Thanks and dont get me wrong!

edit: if openenergymonitor plans to get closer to the bigger markets(what I hope to happen), there has to be done some work for my opinion. Otherwise it will only adress few insiders.

As I explained earlier, the RF settings and the ‘on-line’ settings are separate.

Is this clearer for the RF configuration commands changed during start-up:

If you change one or more of the settings, the change will take effect when you continue (option ‘x’).

And for the change to the ‘on-line’ settings :

When running, you will not normally see any response to a ‘k’ command, but you will see the displayed values change. You will see confirmation when you save the changes. If you change one or more of the settings, the change will take effect immediately. But if you do not save (‘s’) the changes, the settings will revert to the previous values at the next restart.
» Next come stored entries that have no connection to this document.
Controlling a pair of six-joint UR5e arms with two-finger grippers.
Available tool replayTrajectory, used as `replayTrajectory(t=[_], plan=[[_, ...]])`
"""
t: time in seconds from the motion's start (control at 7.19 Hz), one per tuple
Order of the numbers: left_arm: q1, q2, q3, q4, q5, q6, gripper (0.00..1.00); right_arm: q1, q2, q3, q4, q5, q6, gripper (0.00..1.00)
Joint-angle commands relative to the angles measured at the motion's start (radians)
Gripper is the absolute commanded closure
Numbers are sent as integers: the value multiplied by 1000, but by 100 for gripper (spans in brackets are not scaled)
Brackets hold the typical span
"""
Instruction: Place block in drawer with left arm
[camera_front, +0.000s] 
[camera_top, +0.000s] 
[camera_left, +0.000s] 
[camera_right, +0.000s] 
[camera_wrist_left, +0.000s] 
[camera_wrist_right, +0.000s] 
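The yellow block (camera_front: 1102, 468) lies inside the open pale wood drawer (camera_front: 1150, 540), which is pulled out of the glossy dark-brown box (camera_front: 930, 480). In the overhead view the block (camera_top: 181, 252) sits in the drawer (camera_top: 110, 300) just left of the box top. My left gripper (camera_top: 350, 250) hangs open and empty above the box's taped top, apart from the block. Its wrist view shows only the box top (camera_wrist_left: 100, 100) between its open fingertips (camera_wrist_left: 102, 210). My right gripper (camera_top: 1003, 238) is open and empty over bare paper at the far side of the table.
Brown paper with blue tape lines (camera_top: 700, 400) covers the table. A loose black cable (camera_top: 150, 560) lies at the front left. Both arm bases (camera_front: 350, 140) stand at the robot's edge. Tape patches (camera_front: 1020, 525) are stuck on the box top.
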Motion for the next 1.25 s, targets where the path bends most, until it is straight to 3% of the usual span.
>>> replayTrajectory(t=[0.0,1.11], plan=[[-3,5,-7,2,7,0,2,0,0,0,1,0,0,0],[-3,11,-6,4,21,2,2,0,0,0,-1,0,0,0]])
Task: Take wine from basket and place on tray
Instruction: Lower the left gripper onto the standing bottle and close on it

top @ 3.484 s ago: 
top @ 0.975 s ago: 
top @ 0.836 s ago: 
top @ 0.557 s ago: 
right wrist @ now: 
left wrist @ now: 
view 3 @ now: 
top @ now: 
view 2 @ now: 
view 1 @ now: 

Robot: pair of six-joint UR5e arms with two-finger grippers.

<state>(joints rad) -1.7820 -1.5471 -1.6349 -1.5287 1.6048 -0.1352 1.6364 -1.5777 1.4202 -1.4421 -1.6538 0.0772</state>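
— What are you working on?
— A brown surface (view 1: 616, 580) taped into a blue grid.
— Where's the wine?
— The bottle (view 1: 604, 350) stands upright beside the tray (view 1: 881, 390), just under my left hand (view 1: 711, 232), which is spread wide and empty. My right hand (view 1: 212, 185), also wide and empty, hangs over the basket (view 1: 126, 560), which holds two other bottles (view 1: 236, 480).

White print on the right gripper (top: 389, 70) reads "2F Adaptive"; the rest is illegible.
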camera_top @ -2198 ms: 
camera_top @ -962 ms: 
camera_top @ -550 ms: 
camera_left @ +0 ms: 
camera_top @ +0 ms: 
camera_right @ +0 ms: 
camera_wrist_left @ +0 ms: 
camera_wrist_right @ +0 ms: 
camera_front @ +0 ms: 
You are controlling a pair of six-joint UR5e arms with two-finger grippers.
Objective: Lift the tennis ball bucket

After you save (‘s’) the settings, the new setting will be used forever, or until changed again.

Unfortunately, the whole package has disappeared onto Github, and I no longer have control over it.

OK, I hope, I got it now, thanks!

Up to now, my thinking was, that RF settings are RFM69CW, RF_422MHZ and RFPWR, only, because they define the physical RF transmission.

But now, it seems, RF settings are all settings, which are in any relation to data, sent over RF.

To be honest, I better will push the reset button every time, I change settings, in future.

thanks again and good night

Here is what I think is the clearest yet

For the RF configuration commands changed during start-up, if you change one or more of the settings, the change will take effect when you continue (option ‘x’).

For the settings you change when running, you will not normally see any response to a ‘k’ command, but you will see the displayed values change. You will see confirmation when you save the changes. If you change one or more of the settings, the change will take effect immediately.

Option (‘s’) will save all the changes. If you do not do this, the settings will revert to the previous values at the next restart. After you save (‘s’) the changes, the new settings will be used forever, or until changed again.

If you restore the sketch default values (‘r’ during start-up), the EEPROM data is erased and the sketch restarts immediately, using the values set in the sketch. There is then no means of recovering the EEPROM data.